Exercise goal
Only lines containing the string "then" belong in the answer; copy all of them from the entries.

(Records drawn from a dataset)
━━━━━━━━━━━━━━━━

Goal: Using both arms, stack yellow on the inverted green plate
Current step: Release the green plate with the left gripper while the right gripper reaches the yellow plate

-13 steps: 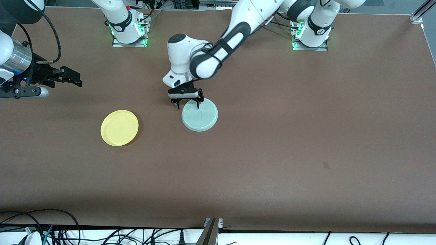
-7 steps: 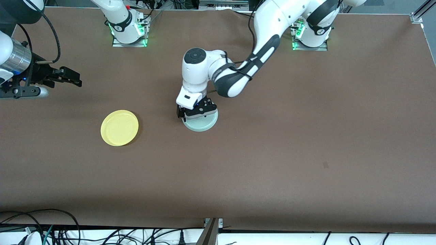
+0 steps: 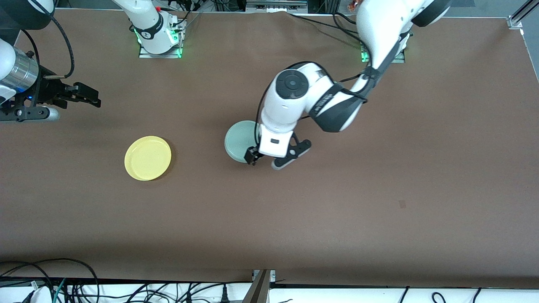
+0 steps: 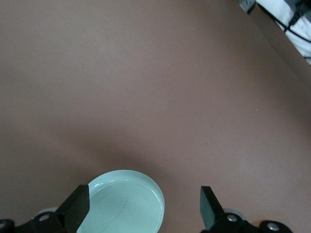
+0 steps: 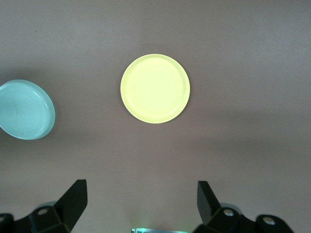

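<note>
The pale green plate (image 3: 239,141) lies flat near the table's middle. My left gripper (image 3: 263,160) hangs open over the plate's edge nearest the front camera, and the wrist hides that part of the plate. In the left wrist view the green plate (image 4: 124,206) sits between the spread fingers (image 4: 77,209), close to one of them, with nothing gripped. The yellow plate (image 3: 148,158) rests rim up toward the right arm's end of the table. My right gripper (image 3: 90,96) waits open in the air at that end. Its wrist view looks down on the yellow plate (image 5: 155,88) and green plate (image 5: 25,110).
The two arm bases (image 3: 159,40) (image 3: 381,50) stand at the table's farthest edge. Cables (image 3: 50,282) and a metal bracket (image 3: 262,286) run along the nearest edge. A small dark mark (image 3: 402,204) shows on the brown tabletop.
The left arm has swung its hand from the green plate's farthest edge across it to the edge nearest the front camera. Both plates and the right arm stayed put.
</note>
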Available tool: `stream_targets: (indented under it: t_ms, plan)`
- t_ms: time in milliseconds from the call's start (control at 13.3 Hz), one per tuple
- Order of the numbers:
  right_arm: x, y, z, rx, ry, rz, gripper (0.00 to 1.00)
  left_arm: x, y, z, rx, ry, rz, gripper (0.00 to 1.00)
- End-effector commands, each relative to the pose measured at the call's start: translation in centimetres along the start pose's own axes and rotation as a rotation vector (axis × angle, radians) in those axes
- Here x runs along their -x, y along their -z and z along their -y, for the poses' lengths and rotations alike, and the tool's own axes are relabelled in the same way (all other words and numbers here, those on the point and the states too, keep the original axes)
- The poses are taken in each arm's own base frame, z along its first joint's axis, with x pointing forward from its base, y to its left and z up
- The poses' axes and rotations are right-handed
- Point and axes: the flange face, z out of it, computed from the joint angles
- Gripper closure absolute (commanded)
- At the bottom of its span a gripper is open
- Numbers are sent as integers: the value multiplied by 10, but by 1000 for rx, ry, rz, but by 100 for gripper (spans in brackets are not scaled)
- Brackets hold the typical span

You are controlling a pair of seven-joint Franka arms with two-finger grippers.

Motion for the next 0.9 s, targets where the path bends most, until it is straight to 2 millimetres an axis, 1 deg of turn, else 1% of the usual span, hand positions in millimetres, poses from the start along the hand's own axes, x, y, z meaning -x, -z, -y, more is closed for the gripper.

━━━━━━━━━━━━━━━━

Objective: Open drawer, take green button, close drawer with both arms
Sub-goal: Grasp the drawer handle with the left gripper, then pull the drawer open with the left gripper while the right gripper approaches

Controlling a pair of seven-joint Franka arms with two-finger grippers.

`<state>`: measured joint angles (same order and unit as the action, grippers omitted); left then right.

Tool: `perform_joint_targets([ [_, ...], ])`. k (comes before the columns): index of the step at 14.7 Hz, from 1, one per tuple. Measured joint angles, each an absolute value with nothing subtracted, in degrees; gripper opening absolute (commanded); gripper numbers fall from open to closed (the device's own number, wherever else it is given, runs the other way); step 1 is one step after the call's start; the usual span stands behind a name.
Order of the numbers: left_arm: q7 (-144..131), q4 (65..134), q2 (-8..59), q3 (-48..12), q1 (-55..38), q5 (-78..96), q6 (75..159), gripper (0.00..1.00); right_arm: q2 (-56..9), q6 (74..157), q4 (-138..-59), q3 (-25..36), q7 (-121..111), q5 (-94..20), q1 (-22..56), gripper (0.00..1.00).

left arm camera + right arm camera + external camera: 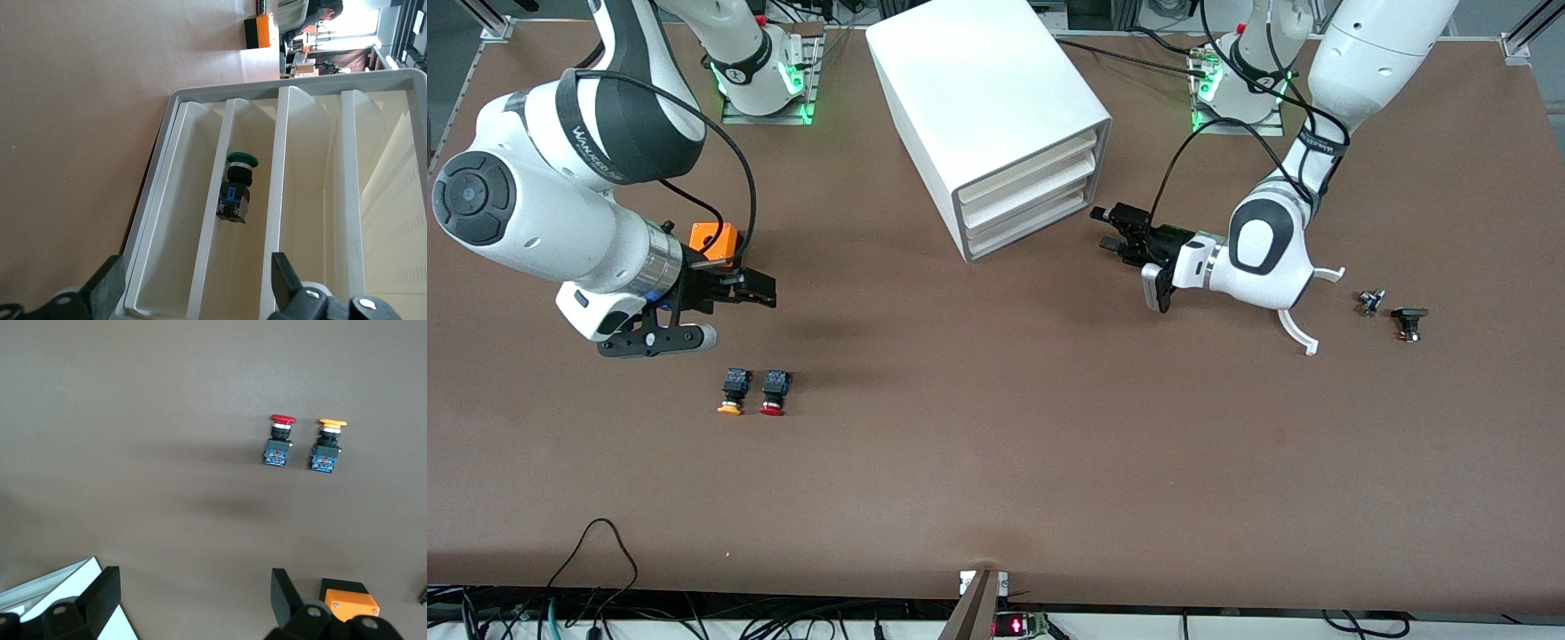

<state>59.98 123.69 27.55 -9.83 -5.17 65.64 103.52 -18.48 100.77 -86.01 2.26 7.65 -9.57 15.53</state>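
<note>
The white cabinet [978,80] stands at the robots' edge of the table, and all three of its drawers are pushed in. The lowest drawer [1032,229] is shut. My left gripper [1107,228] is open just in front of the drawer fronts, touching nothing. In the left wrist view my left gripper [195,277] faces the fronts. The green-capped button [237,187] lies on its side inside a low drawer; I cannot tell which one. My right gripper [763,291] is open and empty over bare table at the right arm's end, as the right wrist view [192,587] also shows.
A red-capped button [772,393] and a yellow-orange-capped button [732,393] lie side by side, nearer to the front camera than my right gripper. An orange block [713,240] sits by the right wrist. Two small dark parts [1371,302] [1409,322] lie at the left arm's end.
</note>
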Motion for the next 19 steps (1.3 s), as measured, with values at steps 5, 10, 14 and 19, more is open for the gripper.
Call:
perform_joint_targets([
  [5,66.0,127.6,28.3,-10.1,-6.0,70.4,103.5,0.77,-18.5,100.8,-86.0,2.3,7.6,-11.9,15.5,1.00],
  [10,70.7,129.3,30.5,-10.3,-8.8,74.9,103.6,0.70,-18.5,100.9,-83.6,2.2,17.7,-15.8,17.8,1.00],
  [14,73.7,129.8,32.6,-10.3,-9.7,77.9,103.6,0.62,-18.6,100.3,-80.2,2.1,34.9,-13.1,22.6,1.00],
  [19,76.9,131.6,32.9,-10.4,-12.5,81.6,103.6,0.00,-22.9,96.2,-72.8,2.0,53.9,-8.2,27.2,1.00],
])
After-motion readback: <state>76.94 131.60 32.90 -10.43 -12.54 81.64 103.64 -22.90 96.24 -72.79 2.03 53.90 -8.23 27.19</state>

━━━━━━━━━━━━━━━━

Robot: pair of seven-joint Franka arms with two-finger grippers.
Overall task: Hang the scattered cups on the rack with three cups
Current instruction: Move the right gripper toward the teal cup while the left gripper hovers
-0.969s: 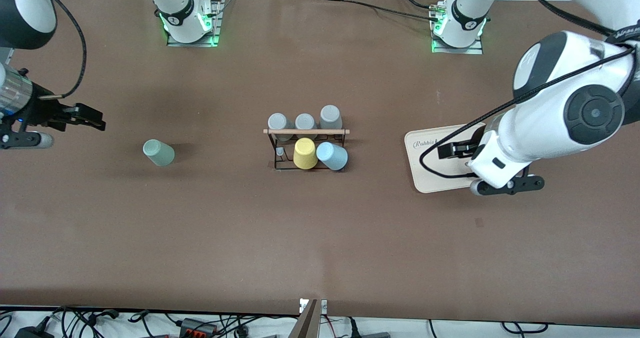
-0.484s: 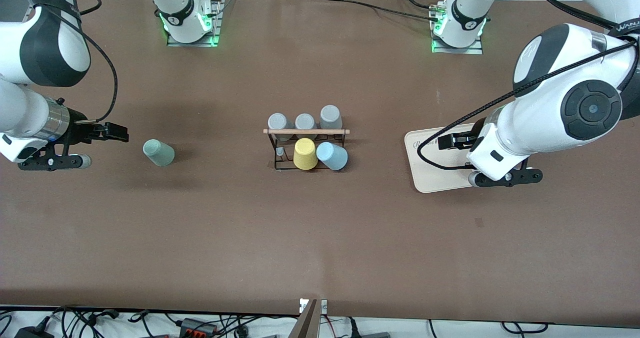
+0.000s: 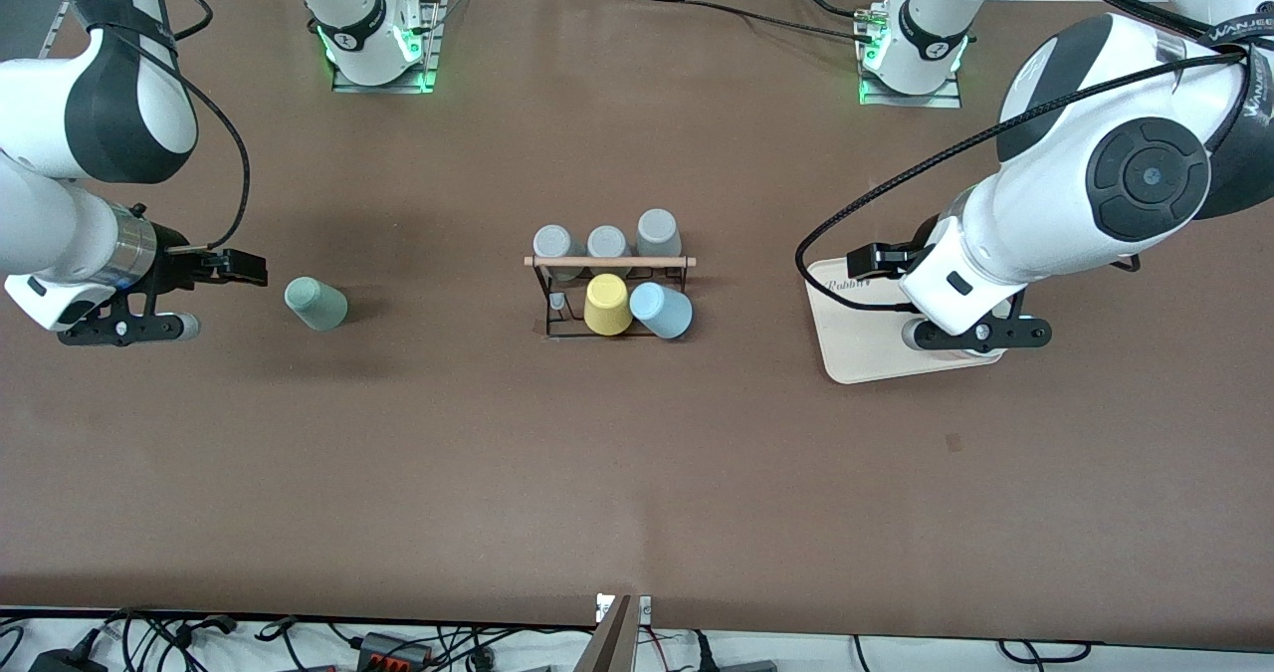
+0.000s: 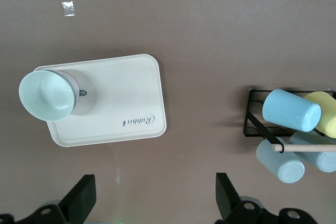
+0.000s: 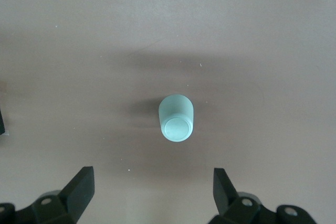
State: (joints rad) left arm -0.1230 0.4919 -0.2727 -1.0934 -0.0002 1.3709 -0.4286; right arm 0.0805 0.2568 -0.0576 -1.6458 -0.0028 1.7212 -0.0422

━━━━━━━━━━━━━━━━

Answer to this task
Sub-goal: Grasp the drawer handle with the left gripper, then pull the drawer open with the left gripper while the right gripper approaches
`<state>`: measured joint angles (same order and unit as the action, grippers omitted); left then right.

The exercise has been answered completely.